A 341 meeting is a hearing held by the trustee who has been assigned to your case. The meeting is an opportunity for the trustee and for any creditors to ask you a series of questions regarding your eligibility for bankruptcy. Your lawyer should prepare you in advance by providing you with a list of questions that the trustee will be asking. If there are any issues with the paperwork that you have filed with the court, the trustee will likely raise those issues at the 341 hearing. Your bankruptcy proceeding cannot go forward until you have satisfied the trustee’s requirements for the 341 meeting.

Who will be present?

There are a number of different people that could be present at your 341 meeting. At a bare minimum, you must attend. The trustee who has been assigned to your case will also be in attendance, as will your lawyer. Representatives from your creditors can also make an appearance to challenge your bankruptcy paperwork and ask questions regarding your finances. The last group that could be present at your 341 meeting is the Department of Justice (“DOJ”). The DOJ gets involved with 341 meetings if there are allegations of bankruptcy fraud. The DOJ takes such allegations very seriously.

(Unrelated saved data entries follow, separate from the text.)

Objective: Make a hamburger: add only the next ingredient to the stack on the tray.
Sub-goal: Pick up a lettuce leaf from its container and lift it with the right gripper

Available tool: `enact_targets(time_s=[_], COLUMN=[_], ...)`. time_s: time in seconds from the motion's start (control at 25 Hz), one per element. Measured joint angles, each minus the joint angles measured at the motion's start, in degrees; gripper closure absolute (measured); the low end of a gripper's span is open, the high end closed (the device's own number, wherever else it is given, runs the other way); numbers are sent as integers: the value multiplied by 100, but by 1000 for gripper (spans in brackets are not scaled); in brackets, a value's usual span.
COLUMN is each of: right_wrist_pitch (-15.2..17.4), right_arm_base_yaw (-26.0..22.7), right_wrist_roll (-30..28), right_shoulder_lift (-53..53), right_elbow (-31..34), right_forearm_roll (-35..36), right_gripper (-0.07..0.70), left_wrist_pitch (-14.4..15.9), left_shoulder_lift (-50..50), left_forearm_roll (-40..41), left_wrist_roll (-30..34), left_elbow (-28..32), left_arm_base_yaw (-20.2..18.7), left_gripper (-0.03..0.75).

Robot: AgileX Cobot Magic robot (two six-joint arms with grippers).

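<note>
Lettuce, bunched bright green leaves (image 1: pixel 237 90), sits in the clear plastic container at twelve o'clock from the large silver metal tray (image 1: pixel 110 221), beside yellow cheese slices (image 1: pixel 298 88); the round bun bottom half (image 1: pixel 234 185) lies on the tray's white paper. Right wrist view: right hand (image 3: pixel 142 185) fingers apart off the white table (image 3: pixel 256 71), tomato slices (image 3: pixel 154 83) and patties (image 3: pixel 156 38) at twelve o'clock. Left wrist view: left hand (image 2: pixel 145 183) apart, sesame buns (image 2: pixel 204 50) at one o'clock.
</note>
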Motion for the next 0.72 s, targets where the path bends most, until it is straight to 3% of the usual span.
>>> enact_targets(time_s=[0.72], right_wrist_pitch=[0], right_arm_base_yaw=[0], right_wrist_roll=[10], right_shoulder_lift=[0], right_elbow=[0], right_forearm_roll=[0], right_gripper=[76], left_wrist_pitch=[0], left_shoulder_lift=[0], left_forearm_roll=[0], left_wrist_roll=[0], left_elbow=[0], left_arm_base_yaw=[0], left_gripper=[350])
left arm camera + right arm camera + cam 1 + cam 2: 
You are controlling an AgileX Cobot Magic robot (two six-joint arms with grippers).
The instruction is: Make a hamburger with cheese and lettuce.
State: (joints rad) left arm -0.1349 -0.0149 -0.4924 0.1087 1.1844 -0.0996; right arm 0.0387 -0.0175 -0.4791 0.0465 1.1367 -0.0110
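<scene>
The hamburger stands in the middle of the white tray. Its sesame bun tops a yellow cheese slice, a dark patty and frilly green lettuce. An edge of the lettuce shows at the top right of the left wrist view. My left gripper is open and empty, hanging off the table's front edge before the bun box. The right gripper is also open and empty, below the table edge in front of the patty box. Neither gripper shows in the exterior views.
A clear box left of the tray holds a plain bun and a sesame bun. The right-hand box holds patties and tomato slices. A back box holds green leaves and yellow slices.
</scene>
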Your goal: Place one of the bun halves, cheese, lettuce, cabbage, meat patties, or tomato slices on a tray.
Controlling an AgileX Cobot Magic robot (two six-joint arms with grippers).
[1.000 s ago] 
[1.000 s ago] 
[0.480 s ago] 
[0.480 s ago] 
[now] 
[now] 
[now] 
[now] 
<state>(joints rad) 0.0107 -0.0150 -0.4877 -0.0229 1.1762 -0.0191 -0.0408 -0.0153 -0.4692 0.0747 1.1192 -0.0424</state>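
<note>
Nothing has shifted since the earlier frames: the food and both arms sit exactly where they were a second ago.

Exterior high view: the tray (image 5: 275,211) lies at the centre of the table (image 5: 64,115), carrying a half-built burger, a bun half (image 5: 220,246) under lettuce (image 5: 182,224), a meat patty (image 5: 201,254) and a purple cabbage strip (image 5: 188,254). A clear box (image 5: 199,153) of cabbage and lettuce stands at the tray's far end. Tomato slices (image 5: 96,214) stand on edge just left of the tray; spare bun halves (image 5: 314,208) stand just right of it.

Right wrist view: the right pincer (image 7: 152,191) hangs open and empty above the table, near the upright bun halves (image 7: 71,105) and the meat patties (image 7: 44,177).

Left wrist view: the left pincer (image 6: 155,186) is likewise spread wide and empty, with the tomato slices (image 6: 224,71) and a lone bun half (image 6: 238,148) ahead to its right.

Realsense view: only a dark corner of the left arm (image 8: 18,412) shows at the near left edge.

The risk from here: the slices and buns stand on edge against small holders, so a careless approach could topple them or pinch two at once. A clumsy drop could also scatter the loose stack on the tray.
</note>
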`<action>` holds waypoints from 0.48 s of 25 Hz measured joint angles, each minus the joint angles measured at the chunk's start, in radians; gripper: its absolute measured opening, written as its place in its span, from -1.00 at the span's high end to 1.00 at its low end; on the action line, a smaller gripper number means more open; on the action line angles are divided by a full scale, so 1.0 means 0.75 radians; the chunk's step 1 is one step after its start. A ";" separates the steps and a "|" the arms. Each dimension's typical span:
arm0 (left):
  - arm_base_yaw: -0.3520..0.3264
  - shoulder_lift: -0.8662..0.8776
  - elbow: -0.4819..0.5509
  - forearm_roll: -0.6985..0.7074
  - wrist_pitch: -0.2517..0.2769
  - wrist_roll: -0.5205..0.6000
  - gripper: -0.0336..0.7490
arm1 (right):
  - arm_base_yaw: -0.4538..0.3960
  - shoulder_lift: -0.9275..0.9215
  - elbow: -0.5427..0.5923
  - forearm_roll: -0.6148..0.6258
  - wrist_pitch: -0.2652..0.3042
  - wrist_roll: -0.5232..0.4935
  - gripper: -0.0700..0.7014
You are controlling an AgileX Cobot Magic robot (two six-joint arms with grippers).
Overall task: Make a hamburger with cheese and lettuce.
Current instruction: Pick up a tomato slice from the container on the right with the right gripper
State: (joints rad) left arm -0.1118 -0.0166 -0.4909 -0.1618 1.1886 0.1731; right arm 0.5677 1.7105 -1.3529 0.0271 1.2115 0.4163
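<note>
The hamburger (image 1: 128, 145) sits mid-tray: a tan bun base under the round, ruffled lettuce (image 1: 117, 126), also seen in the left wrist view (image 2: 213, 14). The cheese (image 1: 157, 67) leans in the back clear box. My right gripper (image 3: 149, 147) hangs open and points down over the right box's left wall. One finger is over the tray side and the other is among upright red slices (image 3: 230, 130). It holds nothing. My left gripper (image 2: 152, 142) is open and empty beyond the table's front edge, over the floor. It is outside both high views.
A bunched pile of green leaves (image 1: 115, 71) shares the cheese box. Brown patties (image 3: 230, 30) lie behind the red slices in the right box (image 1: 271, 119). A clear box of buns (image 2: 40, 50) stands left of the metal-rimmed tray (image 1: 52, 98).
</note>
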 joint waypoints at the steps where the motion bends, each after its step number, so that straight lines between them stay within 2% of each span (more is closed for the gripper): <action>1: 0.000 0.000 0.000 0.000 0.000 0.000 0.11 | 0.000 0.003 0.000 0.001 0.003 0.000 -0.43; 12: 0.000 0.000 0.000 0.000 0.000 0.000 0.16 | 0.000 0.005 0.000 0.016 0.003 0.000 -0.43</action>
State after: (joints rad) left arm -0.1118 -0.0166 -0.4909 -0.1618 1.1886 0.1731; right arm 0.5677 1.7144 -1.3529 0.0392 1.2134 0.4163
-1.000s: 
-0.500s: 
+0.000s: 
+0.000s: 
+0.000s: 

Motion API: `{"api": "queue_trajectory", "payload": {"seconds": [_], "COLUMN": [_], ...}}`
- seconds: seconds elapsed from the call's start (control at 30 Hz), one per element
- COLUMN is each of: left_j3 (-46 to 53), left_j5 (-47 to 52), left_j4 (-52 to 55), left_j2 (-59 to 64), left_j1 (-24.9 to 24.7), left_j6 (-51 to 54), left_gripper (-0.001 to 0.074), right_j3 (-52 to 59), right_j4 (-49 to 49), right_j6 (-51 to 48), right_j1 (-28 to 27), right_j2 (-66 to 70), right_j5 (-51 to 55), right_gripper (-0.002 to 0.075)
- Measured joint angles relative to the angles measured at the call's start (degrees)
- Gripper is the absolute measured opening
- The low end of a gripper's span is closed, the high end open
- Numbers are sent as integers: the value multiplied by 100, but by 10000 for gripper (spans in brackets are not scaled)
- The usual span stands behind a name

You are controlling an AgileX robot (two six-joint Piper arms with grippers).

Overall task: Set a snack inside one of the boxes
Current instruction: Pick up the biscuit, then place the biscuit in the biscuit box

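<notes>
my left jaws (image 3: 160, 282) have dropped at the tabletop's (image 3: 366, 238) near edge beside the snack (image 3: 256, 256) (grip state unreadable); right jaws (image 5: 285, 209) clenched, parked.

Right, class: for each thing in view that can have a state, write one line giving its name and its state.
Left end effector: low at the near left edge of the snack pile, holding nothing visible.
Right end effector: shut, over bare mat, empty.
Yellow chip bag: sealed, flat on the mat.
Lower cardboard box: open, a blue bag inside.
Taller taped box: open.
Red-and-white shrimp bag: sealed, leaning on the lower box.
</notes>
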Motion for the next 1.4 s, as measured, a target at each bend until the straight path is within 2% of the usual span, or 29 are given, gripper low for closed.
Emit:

What do you need to bring?

Every jurisdiction is unique, but there are a few things you should bring with you to your 341 meeting. You should have several forms of ID with you including your driver’s license, social security card and passport. You will also need to bring a completed set of questionnaires that will be provided to you by your attorney. All of this paperwork will need to be provided to the trustee for their review. Finally, you will likely be required to bring proof of income and your bankruptcy paperwork. There may be other paperwork required depending on the type of bankruptcy you have filed and any objections that have been made by the trustee.

Why you need a lawyer.

You absolutely need a lawyer for the 341 Meeting. The purpose of the 341 Meeting is to allow the trustee and the creditors an opportunity to confirm that you have followed all the rules. Failure to follow the relevant bankruptcy rules could result in your case either getting delayed or dismissed. Worst case scenario; the DOJ could even get involved. Therefore, make sure you have your attorney prepare you for the 341 Meeting and walk you through what is likely to happen.